Pdt. Victor Tinambunan juga mengingatkan umat akan pentingnya menjaga kerohanian dan integritas dalam menjalankan tugas, mengingat banyak tantangan yang akan dihadapi di masa depan. Namun, ia juga menegaskan bahwa dengan pertolongan Tuhan, HKBP akan terus berkembang dan membawa dampak yang positif bagi kehidupan umat Kristen di Indonesia.
Pada akhirnya, semua yang hadir menyepakati bahwa pemilihan ini bukan hanya sekadar pemilihan pemimpin gereja, tetapi juga merupakan momentum untuk mempererat tali persaudaraan antar sesama umat. Keberhasilan acara ini menjadi bukti nyata bahwa semangat kebersamaan dan doa yang tulus dapat menghasilkan pemimpin-pemimpin yang berkualitas dan dapat diandalkan.
Dalam rangka menyambut Natal yang akan datang, Pdt.
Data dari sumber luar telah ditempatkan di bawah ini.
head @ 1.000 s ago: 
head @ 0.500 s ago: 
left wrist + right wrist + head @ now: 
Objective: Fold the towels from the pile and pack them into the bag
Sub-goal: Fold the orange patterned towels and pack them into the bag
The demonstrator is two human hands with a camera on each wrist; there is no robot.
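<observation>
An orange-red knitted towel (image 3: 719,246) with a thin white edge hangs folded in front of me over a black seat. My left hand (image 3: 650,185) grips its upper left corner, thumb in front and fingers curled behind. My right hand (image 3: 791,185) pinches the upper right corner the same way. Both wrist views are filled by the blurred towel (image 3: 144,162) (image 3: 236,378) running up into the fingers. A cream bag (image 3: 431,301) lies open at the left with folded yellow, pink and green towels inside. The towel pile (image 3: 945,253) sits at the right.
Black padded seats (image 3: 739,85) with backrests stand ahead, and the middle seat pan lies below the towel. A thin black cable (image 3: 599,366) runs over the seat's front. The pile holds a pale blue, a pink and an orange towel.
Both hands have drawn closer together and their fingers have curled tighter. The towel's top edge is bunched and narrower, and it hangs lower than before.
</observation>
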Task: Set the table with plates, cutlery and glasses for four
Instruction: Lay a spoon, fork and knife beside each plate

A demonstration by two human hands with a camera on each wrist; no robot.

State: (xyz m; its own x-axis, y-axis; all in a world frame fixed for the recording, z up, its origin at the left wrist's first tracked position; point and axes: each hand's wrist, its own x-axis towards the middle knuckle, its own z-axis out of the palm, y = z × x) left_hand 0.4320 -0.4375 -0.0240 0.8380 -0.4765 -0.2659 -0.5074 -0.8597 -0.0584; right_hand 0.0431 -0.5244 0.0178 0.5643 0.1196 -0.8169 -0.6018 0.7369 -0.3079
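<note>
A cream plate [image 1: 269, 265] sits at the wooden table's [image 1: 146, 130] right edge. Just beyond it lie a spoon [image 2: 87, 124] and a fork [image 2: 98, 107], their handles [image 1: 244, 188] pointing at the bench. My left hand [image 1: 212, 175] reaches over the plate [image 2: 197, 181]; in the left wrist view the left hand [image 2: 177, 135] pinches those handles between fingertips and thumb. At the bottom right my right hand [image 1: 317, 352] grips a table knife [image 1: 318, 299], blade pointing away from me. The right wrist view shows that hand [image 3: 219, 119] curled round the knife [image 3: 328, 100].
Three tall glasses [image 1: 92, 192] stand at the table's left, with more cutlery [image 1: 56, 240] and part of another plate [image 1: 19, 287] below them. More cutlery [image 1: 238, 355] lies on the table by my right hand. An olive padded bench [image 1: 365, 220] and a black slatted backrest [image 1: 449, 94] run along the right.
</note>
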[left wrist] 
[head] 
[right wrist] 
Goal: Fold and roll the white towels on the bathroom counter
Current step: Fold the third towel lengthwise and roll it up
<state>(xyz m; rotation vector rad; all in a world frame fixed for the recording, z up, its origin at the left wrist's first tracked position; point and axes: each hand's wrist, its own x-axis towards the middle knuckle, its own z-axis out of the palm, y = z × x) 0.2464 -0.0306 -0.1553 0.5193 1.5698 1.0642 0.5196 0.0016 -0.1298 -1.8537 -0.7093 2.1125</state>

Tinambunan menutup acara dengan doa bersama, memohon agar kasih Tuhan selalu menyertai umatnya dalam setiap langkah hidup. Harapannya, seluruh umat HKBP dapat merasakan kedamaian dan sukacita yang sejati, terutama di masa yang penuh dengan tantangan ini.
Dengan terpilihnya para pemimpin baru ini, HKBP diharapkan semakin mampu menghadirkan cahaya kasih bagi umat, serta terus berkembang untuk memberi manfaat yang lebih besar bagi masyarakat Indonesia.